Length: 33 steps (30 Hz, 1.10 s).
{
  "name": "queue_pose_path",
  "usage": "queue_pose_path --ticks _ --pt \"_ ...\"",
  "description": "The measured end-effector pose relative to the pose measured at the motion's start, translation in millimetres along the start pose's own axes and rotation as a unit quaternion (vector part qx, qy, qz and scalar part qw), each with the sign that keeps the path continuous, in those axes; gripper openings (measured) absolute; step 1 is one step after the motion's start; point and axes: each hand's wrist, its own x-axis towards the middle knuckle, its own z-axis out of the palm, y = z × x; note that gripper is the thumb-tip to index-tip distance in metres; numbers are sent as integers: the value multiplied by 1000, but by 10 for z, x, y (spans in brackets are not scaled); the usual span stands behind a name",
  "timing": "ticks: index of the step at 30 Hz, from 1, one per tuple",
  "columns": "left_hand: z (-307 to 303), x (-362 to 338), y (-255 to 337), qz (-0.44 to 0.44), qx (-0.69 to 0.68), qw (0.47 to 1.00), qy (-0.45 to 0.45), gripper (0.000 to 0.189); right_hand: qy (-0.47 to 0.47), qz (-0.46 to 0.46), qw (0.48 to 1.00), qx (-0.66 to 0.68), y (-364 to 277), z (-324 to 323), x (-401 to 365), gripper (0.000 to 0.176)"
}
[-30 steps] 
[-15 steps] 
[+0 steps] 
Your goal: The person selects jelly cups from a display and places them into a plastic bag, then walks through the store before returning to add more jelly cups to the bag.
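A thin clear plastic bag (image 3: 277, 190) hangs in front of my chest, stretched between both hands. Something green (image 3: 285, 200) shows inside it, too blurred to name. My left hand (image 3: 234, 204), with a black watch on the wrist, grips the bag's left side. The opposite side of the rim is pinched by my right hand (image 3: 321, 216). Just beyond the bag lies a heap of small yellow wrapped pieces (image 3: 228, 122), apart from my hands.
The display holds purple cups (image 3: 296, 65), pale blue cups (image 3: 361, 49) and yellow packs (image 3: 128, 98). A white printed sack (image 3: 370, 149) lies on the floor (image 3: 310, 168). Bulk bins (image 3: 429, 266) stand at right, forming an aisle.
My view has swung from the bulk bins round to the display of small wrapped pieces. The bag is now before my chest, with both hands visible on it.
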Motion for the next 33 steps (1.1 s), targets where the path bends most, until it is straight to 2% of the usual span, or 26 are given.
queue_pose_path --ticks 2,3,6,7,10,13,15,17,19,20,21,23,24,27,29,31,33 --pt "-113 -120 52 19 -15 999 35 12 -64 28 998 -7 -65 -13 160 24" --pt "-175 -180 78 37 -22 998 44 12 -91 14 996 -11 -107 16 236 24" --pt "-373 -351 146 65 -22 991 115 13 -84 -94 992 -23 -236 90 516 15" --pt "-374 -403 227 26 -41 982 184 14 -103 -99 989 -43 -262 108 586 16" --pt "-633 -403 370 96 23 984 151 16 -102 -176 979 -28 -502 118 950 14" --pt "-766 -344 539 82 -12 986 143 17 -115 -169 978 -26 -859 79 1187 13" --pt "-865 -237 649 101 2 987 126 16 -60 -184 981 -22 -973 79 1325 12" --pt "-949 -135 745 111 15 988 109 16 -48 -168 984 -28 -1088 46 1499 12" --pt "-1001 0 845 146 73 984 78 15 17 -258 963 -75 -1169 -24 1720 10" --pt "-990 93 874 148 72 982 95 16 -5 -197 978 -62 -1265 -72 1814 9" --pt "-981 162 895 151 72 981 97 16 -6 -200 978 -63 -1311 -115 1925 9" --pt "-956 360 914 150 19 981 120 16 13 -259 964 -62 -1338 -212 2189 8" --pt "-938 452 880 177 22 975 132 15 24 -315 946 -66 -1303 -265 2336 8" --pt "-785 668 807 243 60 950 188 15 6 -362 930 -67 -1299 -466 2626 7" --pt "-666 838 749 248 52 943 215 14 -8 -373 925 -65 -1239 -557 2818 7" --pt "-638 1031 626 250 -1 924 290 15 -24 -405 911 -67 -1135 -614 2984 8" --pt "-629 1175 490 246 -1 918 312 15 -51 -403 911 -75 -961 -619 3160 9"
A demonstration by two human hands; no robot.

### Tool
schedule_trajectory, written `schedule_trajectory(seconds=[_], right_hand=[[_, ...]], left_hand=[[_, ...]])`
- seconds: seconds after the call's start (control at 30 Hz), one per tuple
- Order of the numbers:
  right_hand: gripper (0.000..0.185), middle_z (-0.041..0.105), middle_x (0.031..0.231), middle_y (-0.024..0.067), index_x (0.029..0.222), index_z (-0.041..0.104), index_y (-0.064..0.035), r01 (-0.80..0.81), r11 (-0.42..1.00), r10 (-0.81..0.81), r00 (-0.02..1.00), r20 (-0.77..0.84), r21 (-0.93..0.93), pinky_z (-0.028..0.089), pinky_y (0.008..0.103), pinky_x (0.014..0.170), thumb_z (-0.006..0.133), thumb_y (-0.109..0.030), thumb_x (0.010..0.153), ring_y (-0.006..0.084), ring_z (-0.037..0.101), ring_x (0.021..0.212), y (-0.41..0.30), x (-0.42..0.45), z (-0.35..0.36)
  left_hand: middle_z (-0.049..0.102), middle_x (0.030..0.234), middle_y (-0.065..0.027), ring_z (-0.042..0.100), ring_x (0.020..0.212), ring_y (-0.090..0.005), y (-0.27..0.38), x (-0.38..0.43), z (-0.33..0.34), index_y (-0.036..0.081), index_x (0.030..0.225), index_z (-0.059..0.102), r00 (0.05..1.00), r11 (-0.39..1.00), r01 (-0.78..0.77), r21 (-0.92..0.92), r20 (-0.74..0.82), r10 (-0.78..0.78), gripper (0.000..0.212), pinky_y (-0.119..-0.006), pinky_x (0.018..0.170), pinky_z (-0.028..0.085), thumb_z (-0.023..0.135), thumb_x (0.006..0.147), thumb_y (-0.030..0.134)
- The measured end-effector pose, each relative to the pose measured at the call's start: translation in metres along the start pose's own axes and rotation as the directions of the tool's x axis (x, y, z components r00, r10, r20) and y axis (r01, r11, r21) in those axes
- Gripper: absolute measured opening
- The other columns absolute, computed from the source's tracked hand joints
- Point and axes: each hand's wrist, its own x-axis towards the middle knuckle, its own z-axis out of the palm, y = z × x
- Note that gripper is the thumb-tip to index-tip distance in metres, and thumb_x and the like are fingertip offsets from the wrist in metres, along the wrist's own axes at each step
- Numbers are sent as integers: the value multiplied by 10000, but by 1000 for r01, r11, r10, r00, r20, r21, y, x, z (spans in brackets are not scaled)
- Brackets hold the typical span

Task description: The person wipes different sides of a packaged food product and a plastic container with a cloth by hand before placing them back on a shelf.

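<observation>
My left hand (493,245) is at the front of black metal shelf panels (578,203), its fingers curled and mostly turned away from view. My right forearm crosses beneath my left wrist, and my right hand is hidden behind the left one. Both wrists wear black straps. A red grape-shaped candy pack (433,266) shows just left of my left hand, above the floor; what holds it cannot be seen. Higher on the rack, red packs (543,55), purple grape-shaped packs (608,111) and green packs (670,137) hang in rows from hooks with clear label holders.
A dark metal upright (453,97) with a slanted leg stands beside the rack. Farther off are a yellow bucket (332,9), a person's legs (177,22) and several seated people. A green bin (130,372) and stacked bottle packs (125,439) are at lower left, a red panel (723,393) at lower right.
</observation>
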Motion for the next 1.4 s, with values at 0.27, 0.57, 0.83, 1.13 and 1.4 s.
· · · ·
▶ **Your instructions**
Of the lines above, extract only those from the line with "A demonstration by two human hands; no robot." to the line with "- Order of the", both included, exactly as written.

▶ **Solution for this exercise**
A demonstration by two human hands; no robot.

### Tool
schedule_trajectory, written `schedule_trajectory(seconds=[_], right_hand=[[_, ...]], left_hand=[[_, ...]])`
- seconds: seconds after the call's start (control at 30 Hz), one per tuple
- Order of the numbers:

The response above is complete.